El plan de Sony para matar los discos ya tiene su primer gran enemigo

Países Bajos exige $450 millones de dólares a Sony por dejar a los jugadores sin alternativa al disco físico.

Sony está siendo demandada por su plan de poner fin al formato físico de videojuegos

Sony está siendo demandada por su plan de poner fin al formato físico de videojuegos  Crédito: Shutterstock

Sony pensó que poner fin al formato físico de videojuegos iba a ser cosa de anunciarlo, poner fecha y listo. Pues no. Lo que iba a ser un simple comunicado de tres párrafos en un blog se ha convertido en un dolor de cabeza legal que ya cruza fronteras, y todo indica que esto recién empieza.

El anuncio que inició la batalla legal

El 1 de julio PlayStation confirmó sin mucho ruido, sin State of Play ni conferencia de prensa, que dejará de fabricar juegos en disco físico a partir de enero de 2028. La compañía intentó vender la decisión como algo “natural”, como si fuera simplemente el siguiente paso lógico de una industria que lleva años inclinándose hacia lo digital. Y en parte tiene razón, porque el 75% de todos los juegos lanzados en 2024 en Europa ya se compraron en formato digital, un salto enorme frente al 63% del año anterior.

Sin embargo, Sony después matizó un poco el golpe. Los estudios y distribuidores podrán seguir encargando copias físicas de títulos publicados antes de esa fecha límite, así que los juegos lanzados durante el ciclo de PS5 no desaparecerán de las estanterías de inmediato. Para los lanzamientos nuevos posteriores a 2028, la empresa ya está probando otra fórmula: cajas físicas que en realidad solo traen un código de descarga digital dentro. Básicamente, la caja se queda, pero el disco se esfuma. 

La demanda holandesa que le complica los planes

Aquí es donde la cosa se pone interesante de verdad. Desde los Países Bajos, la organización de consumidores Stichting Massaschade & Consument anunció que presentará una demanda colectiva contra Sony, exigiendo una compensación cercana a los $450 millones de dólares para los usuarios afectados. 

La fundación, que ya lleva tiempo peleando con Sony por temas similares bajo su campaña “Fair PlayStation”, sostiene que eliminar los discos deja a los consumidores sin ninguna alternativa fuera de la PlayStation Store, lo que le permitiría a Sony controlar tanto los precios como las condiciones de acceso a los juegos digitales. 

El argumento central no es nuevo para la fundación. Ya en demandas previas habían denunciado que los juegos digitales llegan a costar hasta un 47% más caros que sus versiones físicas equivalentes, a pesar de que los costos de distribución digital son mucho menores para la empresa. Lucia Melcherts, líder de la organización, lo resumió con una frase que resuena bastante: mucha gente ya se dio cuenta de que con la PS5 Sony viene empujando a todo el mundo hacia el consumo únicamente digital. Y no hablamos de un grupo pequeño de afectados, la demanda se presenta en nombre de más de 3 millones de jugadores en Países Bajos. 

Lo llaman el “impuesto Sony”, ese sobreprecio que pagan los usuarios simplemente porque no tienen dónde más comprar los juegos digitales de PlayStation. Y este no es un caso aislado, porque según reportes recientes ya existen tres demandas abiertas contra Sony en Europa por temas relacionados, en Reino Unido, Países Bajos y Portugal.
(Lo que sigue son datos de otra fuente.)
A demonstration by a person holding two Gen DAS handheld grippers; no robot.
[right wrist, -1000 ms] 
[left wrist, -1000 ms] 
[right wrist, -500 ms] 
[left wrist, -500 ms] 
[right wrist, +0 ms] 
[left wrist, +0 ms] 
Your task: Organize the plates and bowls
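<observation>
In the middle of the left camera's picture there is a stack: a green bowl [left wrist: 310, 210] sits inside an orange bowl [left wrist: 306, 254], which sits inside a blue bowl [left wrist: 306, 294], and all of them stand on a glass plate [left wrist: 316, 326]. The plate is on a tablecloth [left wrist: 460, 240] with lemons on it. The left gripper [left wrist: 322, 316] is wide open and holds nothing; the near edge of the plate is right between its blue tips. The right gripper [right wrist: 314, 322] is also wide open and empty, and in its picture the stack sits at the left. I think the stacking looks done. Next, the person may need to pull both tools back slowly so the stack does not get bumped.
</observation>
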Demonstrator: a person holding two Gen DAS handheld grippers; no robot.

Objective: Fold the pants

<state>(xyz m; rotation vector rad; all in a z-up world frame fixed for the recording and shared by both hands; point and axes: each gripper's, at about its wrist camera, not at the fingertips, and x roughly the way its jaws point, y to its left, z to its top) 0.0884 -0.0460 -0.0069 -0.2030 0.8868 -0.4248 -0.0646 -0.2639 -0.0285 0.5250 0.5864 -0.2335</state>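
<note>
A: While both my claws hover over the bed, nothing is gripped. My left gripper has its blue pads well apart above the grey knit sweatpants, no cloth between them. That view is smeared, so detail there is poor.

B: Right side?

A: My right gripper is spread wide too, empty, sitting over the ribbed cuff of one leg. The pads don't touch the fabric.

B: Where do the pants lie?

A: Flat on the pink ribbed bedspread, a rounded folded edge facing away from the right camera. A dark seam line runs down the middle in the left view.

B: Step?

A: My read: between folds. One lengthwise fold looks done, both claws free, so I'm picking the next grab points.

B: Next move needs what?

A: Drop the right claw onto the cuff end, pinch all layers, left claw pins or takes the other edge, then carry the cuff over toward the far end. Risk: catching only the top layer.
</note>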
Un declive real, pero no tan ordenado como parecía

Nadie discute que el formato físico va cuesta abajo, eso es innegable con los números en la mano. Lo que sí genera fricción es la forma en la que Sony está manejando la transición, porque decisiones unilaterales en un mercado donde la empresa ya tiene posición dominante encienden alarmas regulatorias con facilidad. Analistas y medios especializados incluso han señalado que esto no se trata solo de un declive natural, sino de una retirada estratégica que beneficia directamente los márgenes de Sony en ventas digitales. 

Además, el impacto no se queda solo en el bolsillo del consumidor. El fin de los discos físicos también implica el cierre gradual del mercado de segunda mano, algo que muchos jugadores consideraban una de las pocas ventajas reales de comprar en formato físico.

Mientras tanto, en redes sociales ya circulan campañas de boicot contra próximos lanzamientos importantes de PlayStation, como respuesta directa a esta decisión. Sony todavía no ha hecho declaraciones oficiales sobre la demanda holandesa, pero entre litigios activos y el descontento creciente de la comunidad, el plan de dejar atrás los discos ya no luce tan sencillo de ejecutar como parecía en el papel.